What you are asked to do:
This task asks for the lines from the one with "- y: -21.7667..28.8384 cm" to the final line below, repeated exactly, with pictures omitted.

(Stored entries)

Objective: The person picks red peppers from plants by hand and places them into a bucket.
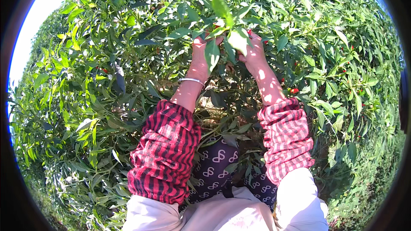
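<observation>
Both my arms reach forward into a leafy pepper plant [180,15]. My left hand [199,53], with a pale bangle [192,80] at the wrist, has its fingers bent inward among the stems. Leaves cover most of those fingers, and a speck of red shows just beyond them. A short way to its right, my right hand [254,53] has its fingers curled closed, with a bit of red at the fingertips. What either hand grips is hidden. A bright leafy shoot [227,23] rises between the two hands.
Dense pepper foliage surrounds me on both sides. A red pepper [294,90] hangs below my right hand, and several more red ones dot the leaves at the right. Red-and-black checked sleeve covers [165,154] wrap my forearms. Dark patterned cloth [216,167] covers my lap.
</observation>
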Motion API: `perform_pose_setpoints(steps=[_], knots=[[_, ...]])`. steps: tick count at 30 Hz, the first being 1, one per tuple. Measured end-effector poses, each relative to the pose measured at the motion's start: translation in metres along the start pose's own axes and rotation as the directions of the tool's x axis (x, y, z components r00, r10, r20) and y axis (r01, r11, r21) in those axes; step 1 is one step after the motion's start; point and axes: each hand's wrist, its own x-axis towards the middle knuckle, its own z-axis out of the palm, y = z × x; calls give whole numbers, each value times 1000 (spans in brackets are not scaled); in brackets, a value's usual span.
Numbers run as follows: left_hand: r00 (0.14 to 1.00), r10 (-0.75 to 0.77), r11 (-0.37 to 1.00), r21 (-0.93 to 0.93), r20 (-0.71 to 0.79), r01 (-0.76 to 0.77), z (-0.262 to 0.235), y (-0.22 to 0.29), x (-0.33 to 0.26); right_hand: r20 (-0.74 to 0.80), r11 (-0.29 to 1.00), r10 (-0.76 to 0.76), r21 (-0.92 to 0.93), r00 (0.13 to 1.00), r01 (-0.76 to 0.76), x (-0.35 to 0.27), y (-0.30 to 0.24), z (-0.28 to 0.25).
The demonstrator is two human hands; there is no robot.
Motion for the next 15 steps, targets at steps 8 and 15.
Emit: perform_pose_setpoints(steps=[8,15], knots=[[994,-107,983,-151,-12,104,2,20,2,22,966,237,-113,971,-233,-21,-15,-6],[990,-111,976,-177,82,124,-3,17,8,-1,977,157,-144,988,-156,-39,-9,-13]])
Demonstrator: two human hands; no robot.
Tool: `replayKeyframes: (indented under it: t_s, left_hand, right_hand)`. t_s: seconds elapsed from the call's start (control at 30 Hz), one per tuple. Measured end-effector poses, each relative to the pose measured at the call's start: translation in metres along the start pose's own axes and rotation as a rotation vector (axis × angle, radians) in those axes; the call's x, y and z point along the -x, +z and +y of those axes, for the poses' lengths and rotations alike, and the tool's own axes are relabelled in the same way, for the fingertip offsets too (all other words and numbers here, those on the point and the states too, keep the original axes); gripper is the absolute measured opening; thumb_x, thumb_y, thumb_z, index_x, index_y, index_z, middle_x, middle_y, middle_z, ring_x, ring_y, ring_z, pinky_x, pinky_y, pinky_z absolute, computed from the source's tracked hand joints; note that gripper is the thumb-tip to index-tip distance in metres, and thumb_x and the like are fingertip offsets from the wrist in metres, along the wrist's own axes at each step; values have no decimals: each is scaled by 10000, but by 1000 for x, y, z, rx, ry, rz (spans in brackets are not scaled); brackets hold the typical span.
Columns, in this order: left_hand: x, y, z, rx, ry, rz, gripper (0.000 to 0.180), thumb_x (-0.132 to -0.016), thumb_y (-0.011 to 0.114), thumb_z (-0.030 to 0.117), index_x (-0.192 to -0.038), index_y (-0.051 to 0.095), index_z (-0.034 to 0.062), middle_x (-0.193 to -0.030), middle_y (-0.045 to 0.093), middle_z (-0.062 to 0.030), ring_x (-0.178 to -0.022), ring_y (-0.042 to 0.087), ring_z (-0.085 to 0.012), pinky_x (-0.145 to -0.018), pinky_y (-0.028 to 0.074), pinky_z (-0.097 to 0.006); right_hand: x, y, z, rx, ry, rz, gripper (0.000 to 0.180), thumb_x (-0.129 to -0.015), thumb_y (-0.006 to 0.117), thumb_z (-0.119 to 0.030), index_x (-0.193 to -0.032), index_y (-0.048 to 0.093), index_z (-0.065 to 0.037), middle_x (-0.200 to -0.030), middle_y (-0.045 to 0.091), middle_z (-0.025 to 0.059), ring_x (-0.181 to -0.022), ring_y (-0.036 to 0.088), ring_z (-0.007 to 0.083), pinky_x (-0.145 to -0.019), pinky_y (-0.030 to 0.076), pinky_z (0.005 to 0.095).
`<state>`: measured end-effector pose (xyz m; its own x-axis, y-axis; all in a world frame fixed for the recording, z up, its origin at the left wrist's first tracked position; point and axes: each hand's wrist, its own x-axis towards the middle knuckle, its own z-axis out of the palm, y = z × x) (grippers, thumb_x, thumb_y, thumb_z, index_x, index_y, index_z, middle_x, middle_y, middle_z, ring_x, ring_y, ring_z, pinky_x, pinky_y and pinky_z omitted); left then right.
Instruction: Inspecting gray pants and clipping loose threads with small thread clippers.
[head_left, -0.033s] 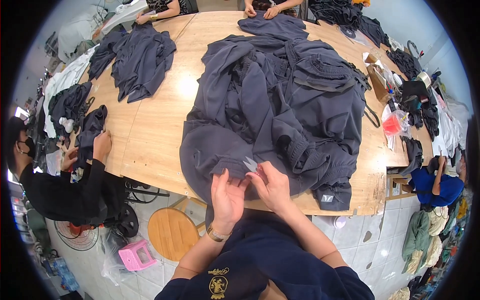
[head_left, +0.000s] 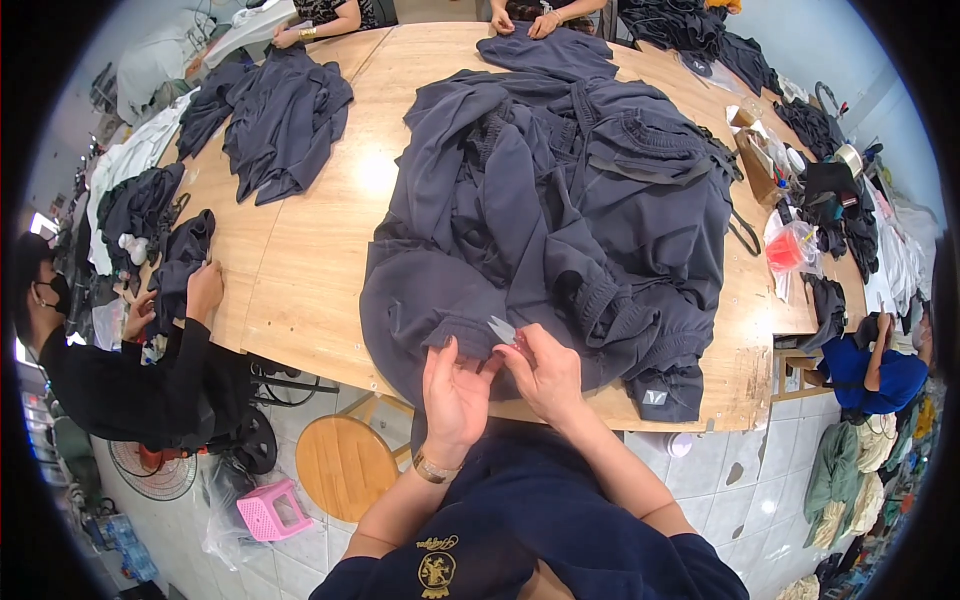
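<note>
A dark grey garment (head_left: 432, 290) lies at the table's near edge, in front of a big heap of matching garments (head_left: 520, 190). My left hand (head_left: 458, 393), palm turned up, has its fingers closed on the garment's gathered edge. In my right hand (head_left: 543, 372) is a pair of small thread snips (head_left: 503, 329). Their pale pointed blades stick out between thumb and fingers, close above that edge, and the handles are mostly covered by my hand. Whether the blades touch the cloth I cannot tell.
The wooden table (head_left: 310, 240) spreads ahead of me. Co-workers handle dark garments at its far side and to my left. A round wooden stool (head_left: 346, 468), a pink plastic stool (head_left: 272, 510) and a fan (head_left: 152, 468) stand left on the floor. A red cup (head_left: 790, 247) sits at right.
</note>
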<state>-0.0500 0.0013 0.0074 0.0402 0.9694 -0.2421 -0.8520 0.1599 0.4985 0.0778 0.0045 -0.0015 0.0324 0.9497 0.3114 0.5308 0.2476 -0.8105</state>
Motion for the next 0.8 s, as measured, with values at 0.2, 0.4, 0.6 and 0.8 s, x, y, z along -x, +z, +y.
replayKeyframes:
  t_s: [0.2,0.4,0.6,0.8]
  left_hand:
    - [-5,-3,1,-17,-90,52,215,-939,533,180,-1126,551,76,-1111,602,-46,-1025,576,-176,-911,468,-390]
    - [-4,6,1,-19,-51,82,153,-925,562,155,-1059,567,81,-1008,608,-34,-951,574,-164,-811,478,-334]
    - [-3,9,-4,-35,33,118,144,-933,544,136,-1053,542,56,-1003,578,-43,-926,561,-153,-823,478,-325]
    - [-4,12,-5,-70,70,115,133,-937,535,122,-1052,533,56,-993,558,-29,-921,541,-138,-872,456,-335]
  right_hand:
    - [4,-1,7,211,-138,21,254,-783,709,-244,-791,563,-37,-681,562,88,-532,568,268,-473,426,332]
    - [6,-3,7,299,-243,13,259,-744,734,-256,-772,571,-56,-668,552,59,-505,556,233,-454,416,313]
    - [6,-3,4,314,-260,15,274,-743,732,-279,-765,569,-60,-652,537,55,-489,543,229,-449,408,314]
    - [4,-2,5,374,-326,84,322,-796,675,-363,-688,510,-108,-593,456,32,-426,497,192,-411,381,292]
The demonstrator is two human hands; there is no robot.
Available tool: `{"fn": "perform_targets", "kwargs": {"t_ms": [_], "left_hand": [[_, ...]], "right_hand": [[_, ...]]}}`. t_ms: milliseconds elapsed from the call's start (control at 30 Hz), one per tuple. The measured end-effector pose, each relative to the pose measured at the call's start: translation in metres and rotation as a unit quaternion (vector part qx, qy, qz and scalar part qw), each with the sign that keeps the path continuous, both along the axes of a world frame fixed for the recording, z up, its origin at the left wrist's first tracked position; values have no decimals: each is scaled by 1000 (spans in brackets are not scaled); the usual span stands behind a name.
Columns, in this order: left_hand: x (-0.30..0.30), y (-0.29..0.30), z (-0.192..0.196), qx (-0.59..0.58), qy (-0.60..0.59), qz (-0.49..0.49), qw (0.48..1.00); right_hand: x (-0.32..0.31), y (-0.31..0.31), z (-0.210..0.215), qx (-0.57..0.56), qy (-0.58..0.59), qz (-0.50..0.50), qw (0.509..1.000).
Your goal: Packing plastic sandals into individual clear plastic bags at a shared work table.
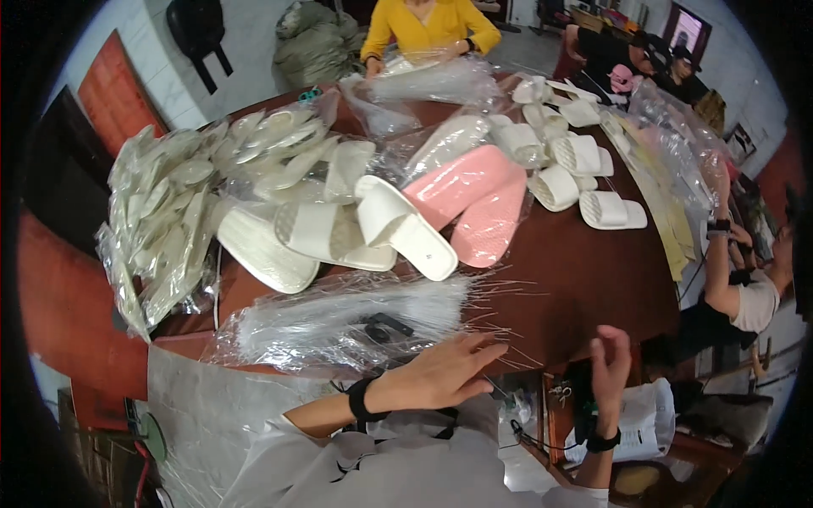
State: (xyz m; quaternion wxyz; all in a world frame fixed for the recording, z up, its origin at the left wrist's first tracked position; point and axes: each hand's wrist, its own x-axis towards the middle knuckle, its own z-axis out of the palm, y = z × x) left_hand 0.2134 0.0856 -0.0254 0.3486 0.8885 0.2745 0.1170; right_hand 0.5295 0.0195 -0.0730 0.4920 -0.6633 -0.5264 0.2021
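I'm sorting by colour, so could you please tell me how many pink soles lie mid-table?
2: the left sole beside a white slipper, the right sole nearer the left hand. More may be hidden in the pile.

Across the table [584,292] from me: co-worker in a yellow top [430,30]. Behind, to my left, bulging grey-green sacks [313,49] on the floor. Further left, a black chair-shaped object [196,38] against the pale tiled wall [152,57]; beside it, an orange-red panel [118,91], tilted in my view. Far right corner: co-worker in a dark cap [683,66], near something pink [622,79], kind unclear. Nearer on my right, co-worker in a pale shirt [756,305], partly cut off by the rim. Low right: small metal scissors [561,391], by their look; white printed bag [650,419] just beyond. Low left: round green disc [153,438].
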Motion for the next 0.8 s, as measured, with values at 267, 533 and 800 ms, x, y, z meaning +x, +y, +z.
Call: {"fn": "perform_targets", "kwargs": {"t_ms": [267,533,800], "left_hand": [[-111,23,41,94,15,250,963],[-205,129,-25,166,159,531,816],[-172,108,7,142,-124,453,872]], "right_hand": [[-143,102,54,33,-98,298,949],[-253,202,-7,-166,289,455,826],[-277,209,-4,-136,406,369,825]]}}
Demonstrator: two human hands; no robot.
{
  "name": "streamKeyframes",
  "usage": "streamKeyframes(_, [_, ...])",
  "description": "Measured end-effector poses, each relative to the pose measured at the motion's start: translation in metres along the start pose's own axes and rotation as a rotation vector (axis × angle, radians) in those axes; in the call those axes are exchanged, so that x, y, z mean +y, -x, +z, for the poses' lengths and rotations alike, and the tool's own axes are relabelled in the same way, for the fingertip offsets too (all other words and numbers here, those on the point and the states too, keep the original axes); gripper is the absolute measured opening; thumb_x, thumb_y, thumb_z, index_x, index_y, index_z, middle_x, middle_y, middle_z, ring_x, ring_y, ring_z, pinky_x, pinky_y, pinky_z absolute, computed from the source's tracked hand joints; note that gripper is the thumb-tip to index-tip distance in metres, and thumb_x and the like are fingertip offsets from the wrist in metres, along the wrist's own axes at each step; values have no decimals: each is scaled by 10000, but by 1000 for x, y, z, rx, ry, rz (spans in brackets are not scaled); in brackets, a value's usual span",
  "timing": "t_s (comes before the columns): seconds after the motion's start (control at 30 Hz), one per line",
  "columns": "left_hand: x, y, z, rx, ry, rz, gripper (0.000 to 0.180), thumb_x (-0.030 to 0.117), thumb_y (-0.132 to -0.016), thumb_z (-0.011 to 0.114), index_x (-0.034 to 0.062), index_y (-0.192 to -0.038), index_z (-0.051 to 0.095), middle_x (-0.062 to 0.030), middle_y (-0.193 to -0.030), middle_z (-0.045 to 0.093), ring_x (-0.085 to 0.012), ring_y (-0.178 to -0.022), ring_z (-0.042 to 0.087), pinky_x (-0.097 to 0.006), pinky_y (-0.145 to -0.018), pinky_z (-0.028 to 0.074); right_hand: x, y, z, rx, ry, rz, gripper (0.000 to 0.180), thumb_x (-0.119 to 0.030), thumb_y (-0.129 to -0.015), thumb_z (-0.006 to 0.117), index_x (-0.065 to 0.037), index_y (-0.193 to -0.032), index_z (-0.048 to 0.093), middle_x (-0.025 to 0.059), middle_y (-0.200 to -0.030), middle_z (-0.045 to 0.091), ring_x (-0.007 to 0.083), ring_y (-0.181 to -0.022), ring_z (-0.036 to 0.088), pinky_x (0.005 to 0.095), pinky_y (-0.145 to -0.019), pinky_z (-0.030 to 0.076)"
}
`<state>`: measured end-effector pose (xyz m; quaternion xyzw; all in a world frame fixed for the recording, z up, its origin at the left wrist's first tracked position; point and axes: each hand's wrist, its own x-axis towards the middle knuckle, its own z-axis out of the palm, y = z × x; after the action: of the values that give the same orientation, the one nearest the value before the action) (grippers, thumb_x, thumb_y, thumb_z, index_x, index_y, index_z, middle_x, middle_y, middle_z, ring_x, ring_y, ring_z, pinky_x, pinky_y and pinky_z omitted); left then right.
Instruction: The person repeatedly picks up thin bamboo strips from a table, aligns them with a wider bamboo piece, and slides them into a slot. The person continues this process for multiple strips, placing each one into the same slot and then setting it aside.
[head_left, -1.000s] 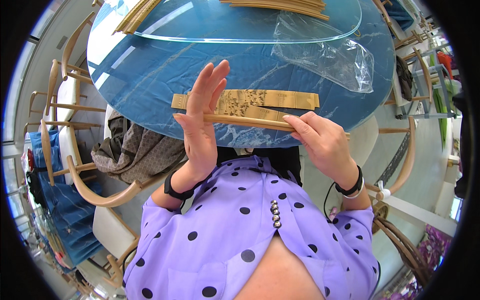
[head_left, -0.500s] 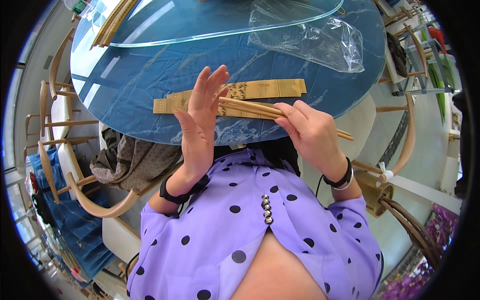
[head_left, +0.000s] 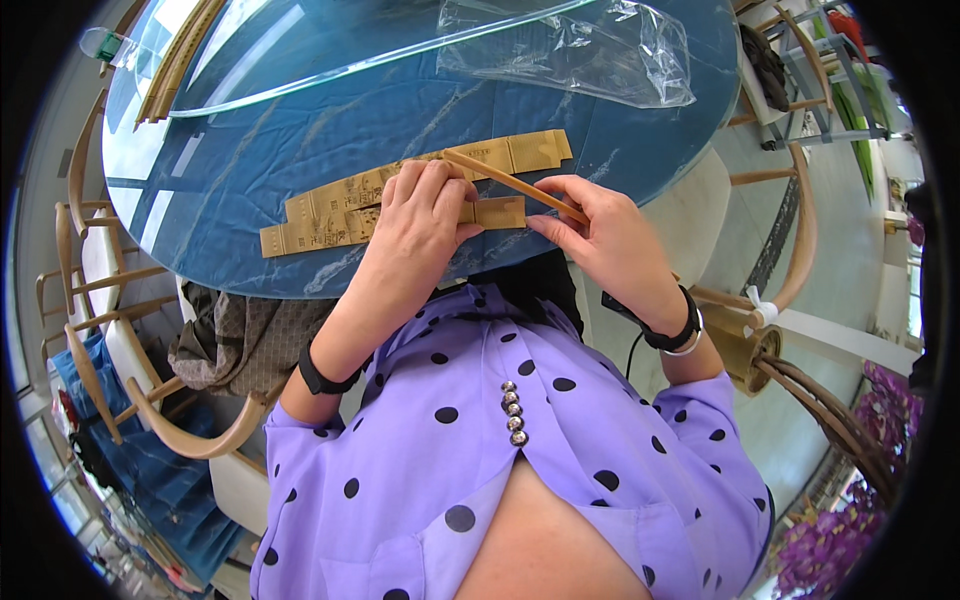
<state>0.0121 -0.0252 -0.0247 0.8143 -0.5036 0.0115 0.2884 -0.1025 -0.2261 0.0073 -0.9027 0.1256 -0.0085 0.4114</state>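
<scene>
My right hand (head_left: 610,240) pinches wooden chopsticks (head_left: 515,184) between thumb and fingers, their far ends slanting up to the left; how many lie together is hard to make out. Two flat, printed gold cardboard strips lie one behind the other on the blue table. The near strip (head_left: 310,236) passes under my left hand (head_left: 415,205), which is palm down with bent fingers closed at its edge. Behind the knuckles runs the far strip (head_left: 535,151). My left fingertips are partly hidden.
A clear glass turntable (head_left: 330,78) covers the far part of the round table (head_left: 230,230). A crumpled clear plastic bag (head_left: 610,60) lies at back right, and a bundle of long gold strips (head_left: 180,60) at back left. Wooden chairs (head_left: 200,440) surround the table, one with a patterned bag (head_left: 245,345).
My left hand, earlier raised with fingers spread, has turned palm down and closed at the near strip. The chopsticks now slant up more steeply. The whole view has shifted slightly.
</scene>
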Motion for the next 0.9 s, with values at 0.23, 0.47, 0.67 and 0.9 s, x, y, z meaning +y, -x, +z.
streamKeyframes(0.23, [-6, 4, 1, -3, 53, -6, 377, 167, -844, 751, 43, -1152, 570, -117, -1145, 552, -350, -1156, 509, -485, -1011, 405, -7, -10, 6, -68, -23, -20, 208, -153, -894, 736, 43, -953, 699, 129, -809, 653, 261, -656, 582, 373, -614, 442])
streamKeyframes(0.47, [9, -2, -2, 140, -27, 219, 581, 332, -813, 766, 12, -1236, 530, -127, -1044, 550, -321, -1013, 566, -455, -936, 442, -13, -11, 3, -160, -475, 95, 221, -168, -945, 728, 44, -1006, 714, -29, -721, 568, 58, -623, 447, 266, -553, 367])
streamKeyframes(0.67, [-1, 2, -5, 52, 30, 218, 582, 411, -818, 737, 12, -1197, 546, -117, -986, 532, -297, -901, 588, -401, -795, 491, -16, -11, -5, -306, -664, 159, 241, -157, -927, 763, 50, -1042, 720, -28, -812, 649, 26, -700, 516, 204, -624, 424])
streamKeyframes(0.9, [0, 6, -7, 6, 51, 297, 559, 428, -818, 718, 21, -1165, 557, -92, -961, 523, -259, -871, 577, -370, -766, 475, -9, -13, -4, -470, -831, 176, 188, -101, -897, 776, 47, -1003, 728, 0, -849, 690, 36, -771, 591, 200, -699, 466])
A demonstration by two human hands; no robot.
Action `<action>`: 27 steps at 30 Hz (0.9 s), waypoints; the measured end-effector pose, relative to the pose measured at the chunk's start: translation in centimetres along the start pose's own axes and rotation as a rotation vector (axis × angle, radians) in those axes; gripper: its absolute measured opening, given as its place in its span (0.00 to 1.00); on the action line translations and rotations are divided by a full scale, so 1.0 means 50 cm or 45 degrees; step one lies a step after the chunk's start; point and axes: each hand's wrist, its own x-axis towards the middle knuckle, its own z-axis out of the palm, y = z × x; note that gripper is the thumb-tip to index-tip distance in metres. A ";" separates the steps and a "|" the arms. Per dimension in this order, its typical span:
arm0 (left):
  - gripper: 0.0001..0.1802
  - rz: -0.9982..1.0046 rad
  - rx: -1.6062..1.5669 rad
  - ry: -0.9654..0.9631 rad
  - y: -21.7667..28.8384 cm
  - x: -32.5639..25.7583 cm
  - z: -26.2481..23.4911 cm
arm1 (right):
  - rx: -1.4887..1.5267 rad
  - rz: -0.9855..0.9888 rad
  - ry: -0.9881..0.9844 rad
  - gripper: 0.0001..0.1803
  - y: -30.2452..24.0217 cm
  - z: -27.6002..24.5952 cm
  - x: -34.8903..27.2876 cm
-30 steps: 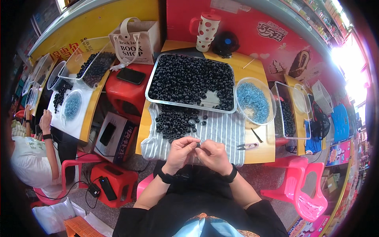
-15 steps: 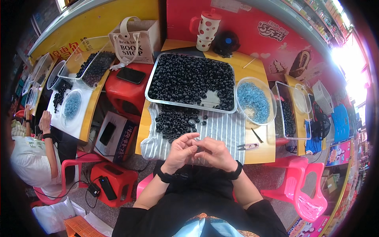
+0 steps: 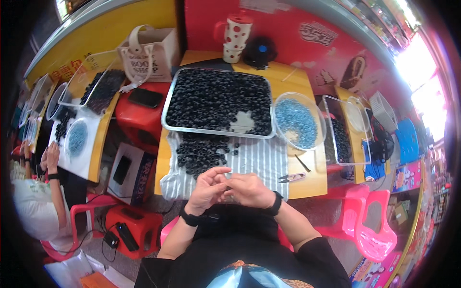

Solution to the problem:
  - y: -21.7667..28.8384 cm
  - x: -32.5639..25.7583 cm
  - z: -26.2481..23.4911 cm
arm1 (right):
  - rx: -1.4887..1.5267 rad
  - rz: -0.9855..0.9888 rad
  - ry: -0.9881..0.9844 rad
  - gripper: 0.0001..0.1803
  - y: -30.2452..24.0217 cm
  - z: -27.6002..24.5952 cm
  - x: -34.8903..27.2876 cm
-30 steps: 
-15 steps: 
+0 steps: 

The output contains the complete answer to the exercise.